Published on 28 Oct 2010 | over 7 years ago
Mirza Asadullah Baig Khan مرزا اسد اللہ بیگ خان (takhallus: Ghalib غالب) was born at Agrah, UP, India, on 27 December 1797. His paternal grandfather, Mirza Qoqan Baig Khan مرزا قوقان بیگ خان was a Saljuq Turk سلجوق ترک who had immigrated to India from Samarqand سمرقند (now in Uzbekistan) during the reign of the Ahmad Shah (1748-54). He worked at Lahore, Delhi, and Jaipur, was awarded the subdistrict of Pahasu (Bulandshahr, UP) and finally settled in Agra, UP, India. He had 4 sons and 3 daughters. Mirza Abdullah Baig Khan and Mirza Nasrullah Baig Khan were two of his sons. Mirza Abdullah Baig Khan (Ghalibs father) got married to Izzat-ut-Nisa Begum, and then lived at the house of his father in law. He was employed first by the Nawab of Lucknow and then the Nizam of Hyderabad, Deccan. He died in a battle in 1803 in Alwar and was buried at Rajgarh (Alwar, Rajasthan). Then Ghalib was a little over 5 years of age. He had an older sister (Chchoti Khanum) and a younger brother (Mirza Yousuf Khan). Mirza Nasrullah Baig Khan (Ghalibs uncle) started taking care of the three orphaned children. He was the governor of Agra under the Marathas. The British appointed him an officer of 400 cavalrymen, fixed his salary at Rs.1700/month, and awarded him 2 parganas in Mathura (UP, India). When he died in 1806, the British took away the parganas and fixed his pension as Rs. 10,000/year, linked to the state of Firozepur Jhirka (Mewat, Haryana). The Nawab of Ferozepur Jhirka reduced the pension to Rs. 3000/year. Ghalibs share was Rs. 62.50 / month. Ghalib was married at age 13 to Umrao Begum, daughter of Nawab Ilahi Bakhsh (brother of the Nawab of Ferozepur Jhirka).
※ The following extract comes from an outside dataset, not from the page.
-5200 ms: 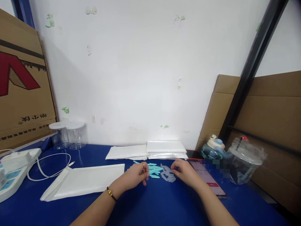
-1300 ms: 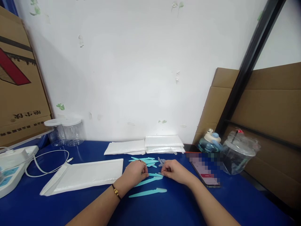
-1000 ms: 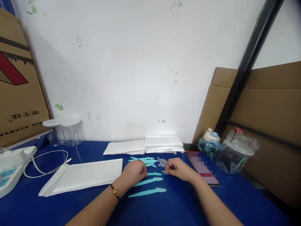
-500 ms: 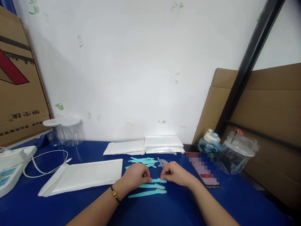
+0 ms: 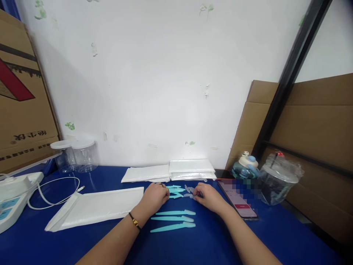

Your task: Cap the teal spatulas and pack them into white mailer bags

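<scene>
My left hand [image 5: 154, 195] is at the pile of teal eyebrow razors [image 5: 176, 190], its fingers closed round the handle end of one; the fingertips are partly hidden. My right hand [image 5: 208, 197] is beside the small pile of clear plastic blade caps [image 5: 188, 189], thumb and fingers pinched on a cap [image 5: 189, 195]. Nearer to me, three teal razors lie in a row, roughly parallel, blade ends to the right: a far one [image 5: 175, 213], a middle one [image 5: 171, 218] and a near one [image 5: 172, 228].
A white padded envelope [image 5: 102, 208] lies at left, with more stacked envelopes [image 5: 191, 169] by the wall. A phone [image 5: 239, 202], a bagged cup [image 5: 280, 182] and a small figurine pot [image 5: 245, 167] stand right. Clear jars [image 5: 84, 156], a cable [image 5: 56, 202] and a power strip [image 5: 20, 202] are left.
Both hands have let go of the far razor in the row and moved away from me, the left to the razor pile, the right to the clear caps.
</scene>
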A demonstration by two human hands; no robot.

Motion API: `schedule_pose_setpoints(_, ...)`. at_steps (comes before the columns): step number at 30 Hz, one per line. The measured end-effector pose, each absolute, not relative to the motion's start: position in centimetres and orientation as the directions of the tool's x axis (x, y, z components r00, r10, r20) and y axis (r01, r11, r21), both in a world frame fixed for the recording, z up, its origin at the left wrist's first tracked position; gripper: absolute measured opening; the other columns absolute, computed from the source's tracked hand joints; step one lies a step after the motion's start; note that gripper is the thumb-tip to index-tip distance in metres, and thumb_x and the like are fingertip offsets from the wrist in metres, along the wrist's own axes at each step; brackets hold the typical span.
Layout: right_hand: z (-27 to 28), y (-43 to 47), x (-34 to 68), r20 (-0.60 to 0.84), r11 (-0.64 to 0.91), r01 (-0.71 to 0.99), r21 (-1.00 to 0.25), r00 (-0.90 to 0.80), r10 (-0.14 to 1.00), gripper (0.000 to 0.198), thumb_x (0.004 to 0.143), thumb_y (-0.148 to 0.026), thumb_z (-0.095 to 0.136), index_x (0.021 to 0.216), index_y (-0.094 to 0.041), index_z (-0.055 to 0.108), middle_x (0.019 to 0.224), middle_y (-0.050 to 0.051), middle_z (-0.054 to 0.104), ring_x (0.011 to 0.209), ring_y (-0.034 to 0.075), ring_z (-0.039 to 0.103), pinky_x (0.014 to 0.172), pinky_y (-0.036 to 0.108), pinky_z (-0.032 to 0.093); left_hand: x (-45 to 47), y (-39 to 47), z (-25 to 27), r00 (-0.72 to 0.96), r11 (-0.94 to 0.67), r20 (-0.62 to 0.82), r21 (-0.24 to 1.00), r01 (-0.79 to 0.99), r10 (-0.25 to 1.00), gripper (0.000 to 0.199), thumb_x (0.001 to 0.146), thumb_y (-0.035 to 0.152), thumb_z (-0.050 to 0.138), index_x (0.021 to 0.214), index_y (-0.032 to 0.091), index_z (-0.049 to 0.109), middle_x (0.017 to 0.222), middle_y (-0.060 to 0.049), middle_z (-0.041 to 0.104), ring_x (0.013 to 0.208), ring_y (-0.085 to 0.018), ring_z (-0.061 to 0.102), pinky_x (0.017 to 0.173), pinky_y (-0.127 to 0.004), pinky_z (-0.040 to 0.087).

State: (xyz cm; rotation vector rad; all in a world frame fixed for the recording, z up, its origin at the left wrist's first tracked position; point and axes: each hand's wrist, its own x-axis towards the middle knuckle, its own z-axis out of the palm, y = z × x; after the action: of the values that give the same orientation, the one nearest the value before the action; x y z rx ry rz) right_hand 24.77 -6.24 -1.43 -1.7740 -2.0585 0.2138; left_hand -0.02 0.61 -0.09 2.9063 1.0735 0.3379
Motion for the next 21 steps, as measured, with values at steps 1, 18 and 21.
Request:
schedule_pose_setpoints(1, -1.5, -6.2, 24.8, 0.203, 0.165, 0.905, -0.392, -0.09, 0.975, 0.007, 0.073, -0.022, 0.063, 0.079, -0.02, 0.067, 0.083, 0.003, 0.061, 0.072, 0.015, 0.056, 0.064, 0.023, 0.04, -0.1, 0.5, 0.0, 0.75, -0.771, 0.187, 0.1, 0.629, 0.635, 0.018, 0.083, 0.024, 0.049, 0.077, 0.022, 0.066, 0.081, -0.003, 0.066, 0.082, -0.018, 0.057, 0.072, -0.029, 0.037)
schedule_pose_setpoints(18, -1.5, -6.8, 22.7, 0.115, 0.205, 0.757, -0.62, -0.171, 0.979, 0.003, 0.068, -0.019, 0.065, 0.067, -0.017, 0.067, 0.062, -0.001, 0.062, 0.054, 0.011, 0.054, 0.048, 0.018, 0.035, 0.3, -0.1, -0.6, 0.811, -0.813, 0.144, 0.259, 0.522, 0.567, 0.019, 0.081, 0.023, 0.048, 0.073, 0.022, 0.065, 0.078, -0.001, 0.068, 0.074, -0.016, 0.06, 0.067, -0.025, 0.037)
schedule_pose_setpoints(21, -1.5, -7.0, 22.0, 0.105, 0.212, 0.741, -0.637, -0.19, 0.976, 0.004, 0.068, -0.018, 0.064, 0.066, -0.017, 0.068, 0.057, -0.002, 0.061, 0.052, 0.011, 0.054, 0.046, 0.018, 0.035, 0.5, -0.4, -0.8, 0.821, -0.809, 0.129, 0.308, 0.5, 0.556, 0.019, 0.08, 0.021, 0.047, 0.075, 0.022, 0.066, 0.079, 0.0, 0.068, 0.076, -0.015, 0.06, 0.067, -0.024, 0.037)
He soon moved to Delhi, along with his younger brother, Mirza Yousuf Khan, who had developed schizophrenia at a young age and later died in Delhi during the chaos of 1857. Despite his attempts, Ghalib could never get the full pension restored. Ghalib stayed in Delhi until his death on 15 February 1869. He had seven children, but none survived beyond 15 months of age.
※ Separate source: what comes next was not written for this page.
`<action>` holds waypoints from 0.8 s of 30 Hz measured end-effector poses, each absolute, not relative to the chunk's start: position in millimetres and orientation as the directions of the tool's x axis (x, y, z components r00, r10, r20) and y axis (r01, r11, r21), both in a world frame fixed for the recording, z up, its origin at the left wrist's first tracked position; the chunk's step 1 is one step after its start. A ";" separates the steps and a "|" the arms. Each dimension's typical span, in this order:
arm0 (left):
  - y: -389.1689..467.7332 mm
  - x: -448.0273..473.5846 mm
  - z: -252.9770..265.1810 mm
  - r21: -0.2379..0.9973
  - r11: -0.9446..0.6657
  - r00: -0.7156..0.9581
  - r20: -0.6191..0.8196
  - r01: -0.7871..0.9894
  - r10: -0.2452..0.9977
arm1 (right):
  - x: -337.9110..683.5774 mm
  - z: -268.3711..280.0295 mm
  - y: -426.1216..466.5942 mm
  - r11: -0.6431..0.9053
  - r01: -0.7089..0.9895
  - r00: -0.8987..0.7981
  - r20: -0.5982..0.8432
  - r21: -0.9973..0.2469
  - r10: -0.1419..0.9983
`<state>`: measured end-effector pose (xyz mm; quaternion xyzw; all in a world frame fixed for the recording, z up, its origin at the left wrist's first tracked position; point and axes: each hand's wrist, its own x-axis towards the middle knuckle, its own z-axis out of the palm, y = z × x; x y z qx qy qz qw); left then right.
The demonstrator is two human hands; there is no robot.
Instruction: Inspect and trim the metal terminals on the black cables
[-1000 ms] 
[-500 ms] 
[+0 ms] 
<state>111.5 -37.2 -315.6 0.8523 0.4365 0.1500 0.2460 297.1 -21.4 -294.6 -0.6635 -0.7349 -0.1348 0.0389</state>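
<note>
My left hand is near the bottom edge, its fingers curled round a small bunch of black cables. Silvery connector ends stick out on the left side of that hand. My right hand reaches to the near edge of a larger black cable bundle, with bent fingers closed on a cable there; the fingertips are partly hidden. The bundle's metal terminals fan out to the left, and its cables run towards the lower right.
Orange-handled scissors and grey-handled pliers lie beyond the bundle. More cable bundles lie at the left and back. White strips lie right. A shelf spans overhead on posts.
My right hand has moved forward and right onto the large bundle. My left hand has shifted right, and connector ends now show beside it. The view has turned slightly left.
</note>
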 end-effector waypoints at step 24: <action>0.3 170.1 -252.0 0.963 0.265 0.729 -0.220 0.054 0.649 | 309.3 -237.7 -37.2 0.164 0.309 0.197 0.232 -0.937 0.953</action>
Ghalib started composing poetry at the age of 11. His first language was Urdu, but Farsi and Turkish were also spoken at home. He got his education in Farsi and Arabic at a young age. When Ghalib was in his early teens, a newly converted Muslim tourist from Iran (Abdus Samad, originally named Hormuzd as a Zoroastrian) came to Agra. He stayed at Ghalibs home for 2 years. He was a highly educated individual and Ghalib learned Farsi, Arabic, philosophy, and logic from him. In 1850 he was appointed by the court of Bahadur Shah Zafar to write the official history of the Mughals. His salary was fixed at Rs. 50/month and he was awarded the titles of Najm-ud-Daula and Dabeer-ul-Mulk. Two volumes were proposed. He completed the first volume (Mihr-e Nimruz) in 1852. His works number more than 20, which include works in Farsi poetry (he thought his best) Urdu poetry, Farsi prose (literature, grammar, history), and Urdu prose (hundreds of letters, grammar, a syllabus for children). He is indeed one of the most important literary figures of Urdu. His life was a continuous struggle for him as the art of which he was a master could not earn money for him. He says (Farsi verse):
در آن دیار کہ گوہر خریدن آئین نیست دکان کشودہ ام و قیمت ـ گہر گویم
(Tr: in a country where buying gems is not a custom, I have opened a shop and say how much the gems are worth). His pension was scarce, he had no other source of income, and he had an exceptionally high self esteem, based on his cultural and family background. He was constantly in debt and the demands of the creditors must have been unbearable for him. Some of his personal weaknesses only made it worse. Once he was thrown into a prison for gambling and stayed there for 3 months. Though he was well-treated, in one of his letters he wished to die. In addition to his poetry, hundreds of his letters are a masterpiece of Urdu literature. He was right when he claimed that he had turned letter writing into an art of conversation. He was informal with salutations and closings. He would be advising somebody in poetry writing, with frequent examples of Farsi and Urdu ashaar, advising about proper usage of words, requesting something to a publisher, or narrating about current events (especially the tragedies following the events of 1857, with the British bent on retribution), and his own failing health as he grew old.